Where GRUB finds things
... "MBR" edition; there might be some overlap with the UEFI version though.
When you install a Linux distribution on your hard disk, one of the steps is to make it bootable, using GRUB. There is also the grub-install command that can do this for you, manually.
This is probably all you need to know, unless:
- your computer has multiple hard drives
- you keep adding and removing them
- you also don't want to put GRUB on the hard drive you're booting from, because your SAS controller + BIOS is stupid
- you're also doing the installation from a live USB stick because everything is broken already.
Nevertheless, the experience described above made me think a little bit more about the fact that I have no idea how GRUB actually found things.
I'm still not sure of the ways it can find things, but... at least I have some reasonable guesses. Namely:
For MBR / BIOS setups, it is the MBR that will be executed first. It is very tiny and will not be able to find anything in actual file systems. What we'll need is GRUB's core.img, which is smart enough to do this (... but still doesn't include all the plugins ever). The default location to put this is actually outside of actual partitions, in the gap between the MBR (which is the sector at the start of the disk) and where partitions actually start; this way GRUB's MBR code can directly point at it and have the BIOS load it. Various operating systems put additional pieces of data there, too, sometimes; GRUB is trying to be as resilient as possible against this. Meanwhile, if this doesn't work for whatever reason, the actual core.img content can also sit on the boot partition, with a hardcoded offset being put into the MBR (... with the obvious caveat that this won't work if files end up being moved around on the boot partition).

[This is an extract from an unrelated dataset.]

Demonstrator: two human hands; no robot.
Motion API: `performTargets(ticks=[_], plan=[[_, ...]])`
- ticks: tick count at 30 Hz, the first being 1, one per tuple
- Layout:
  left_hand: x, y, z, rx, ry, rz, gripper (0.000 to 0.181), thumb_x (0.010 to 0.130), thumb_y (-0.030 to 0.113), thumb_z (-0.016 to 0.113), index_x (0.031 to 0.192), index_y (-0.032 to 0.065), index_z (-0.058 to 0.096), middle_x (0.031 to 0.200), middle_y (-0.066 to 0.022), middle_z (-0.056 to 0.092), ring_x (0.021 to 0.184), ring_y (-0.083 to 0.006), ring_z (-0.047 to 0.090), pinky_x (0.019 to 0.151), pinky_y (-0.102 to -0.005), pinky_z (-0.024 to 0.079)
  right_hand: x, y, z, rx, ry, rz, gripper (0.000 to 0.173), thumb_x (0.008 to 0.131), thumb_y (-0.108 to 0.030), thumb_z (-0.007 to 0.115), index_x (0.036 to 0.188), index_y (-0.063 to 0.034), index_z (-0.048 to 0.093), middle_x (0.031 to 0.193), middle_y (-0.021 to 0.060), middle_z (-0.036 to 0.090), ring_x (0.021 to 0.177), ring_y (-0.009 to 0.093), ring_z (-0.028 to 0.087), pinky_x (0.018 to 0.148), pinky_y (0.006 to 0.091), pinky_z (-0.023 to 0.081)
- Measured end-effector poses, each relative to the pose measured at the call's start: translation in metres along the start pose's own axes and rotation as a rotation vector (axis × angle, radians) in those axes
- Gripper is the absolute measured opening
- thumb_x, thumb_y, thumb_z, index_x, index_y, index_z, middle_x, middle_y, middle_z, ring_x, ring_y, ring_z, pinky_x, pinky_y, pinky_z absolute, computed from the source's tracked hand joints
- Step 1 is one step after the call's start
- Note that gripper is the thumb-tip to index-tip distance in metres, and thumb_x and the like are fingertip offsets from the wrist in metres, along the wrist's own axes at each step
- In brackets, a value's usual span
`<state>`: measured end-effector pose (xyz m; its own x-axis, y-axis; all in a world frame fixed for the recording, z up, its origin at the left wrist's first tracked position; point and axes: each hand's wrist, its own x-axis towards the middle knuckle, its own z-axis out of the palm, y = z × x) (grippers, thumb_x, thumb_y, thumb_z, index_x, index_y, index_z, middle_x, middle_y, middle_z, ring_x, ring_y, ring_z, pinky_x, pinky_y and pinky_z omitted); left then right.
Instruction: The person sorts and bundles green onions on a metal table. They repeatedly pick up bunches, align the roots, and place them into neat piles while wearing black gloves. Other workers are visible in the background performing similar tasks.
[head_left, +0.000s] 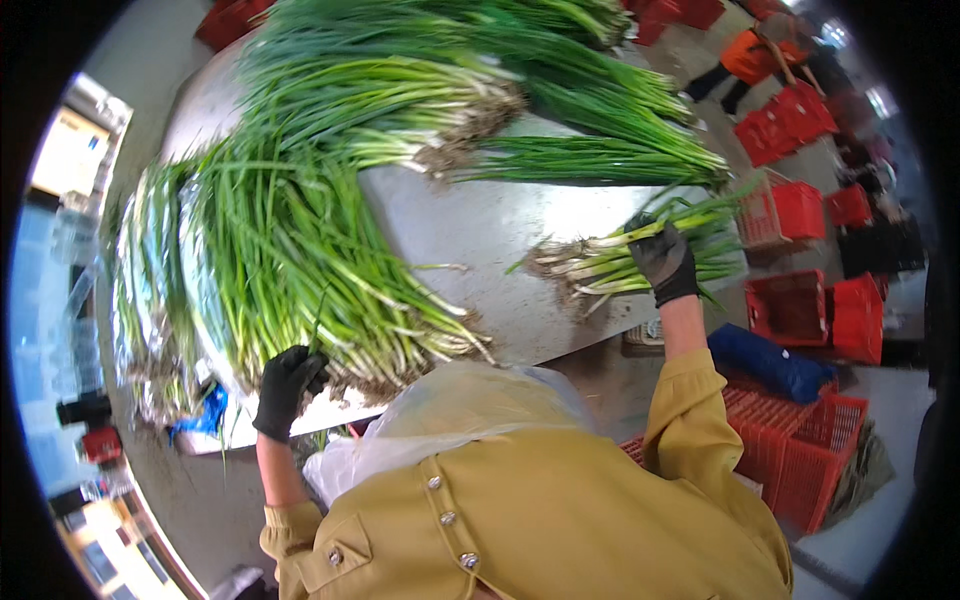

Once we have core.img, we need to locate the actual boot partition, typically used for multiple things:
- to read further GRUB modules from
- to read GRUB's config from (including the boot menu)
- it also stores the kernels we'd want to launch.
If it can't find this, what you'll get is "rescue mode" GRUB, with no boot menu and fairly limited functionality. However, this is fixable: you just need to specify the "prefix", with its full GRUB-style path name, to find these things.
This is also what the argument --boot-directory of grub-install is for: it points the installed-to-hard-disk parts of GRUB to a boot partition, that might actually even be on another disk. (... I'm not quite yet sure what identification mechanism is being used here though. Is this resilient enough against reordering of disks? It... might be?)
Once it has the "prefix" partition and directory, GRUB can then load its config, produce a menu, and launch a kernel.
What grub-install actually does
- it puts core.img somewhere reasonable (see above)
- ... it also points it towards the boot partition
- it sets up the MBR so that it knows to find core.img
- it adds GRUB modules to the boot partition.
How can this break?
As mentioned before, grub rescue mode (with a prompt of "grub rescue>) happens if GRUB could load its core but can't find the boot partition. This article has a nice description of how to set the prefix to help GRUB find its config and get a boot menu (if everything else is working reasonably).
Just getting a plain GRUB command line ("grub>) means that although GRUB components could be loaded (probably from the boot partition), there isn't a reasonable menu available in the config (... or no config is present). This might happen as grub-install will not only set up the MBR and core.img, it'll also nicely prepare all the modules (in "/boot/grub" by default); if, for example, you chroot into your Linux filesystem and try running grub-install without also mounting "/boot" (assuming it's a different partition), you might run into this: your root file system will now have a perfectly functional set of GRUB modules, but no config (which is sitting on the real boot partition instead). Re-running grub-install after properly mounting "/boot" might help.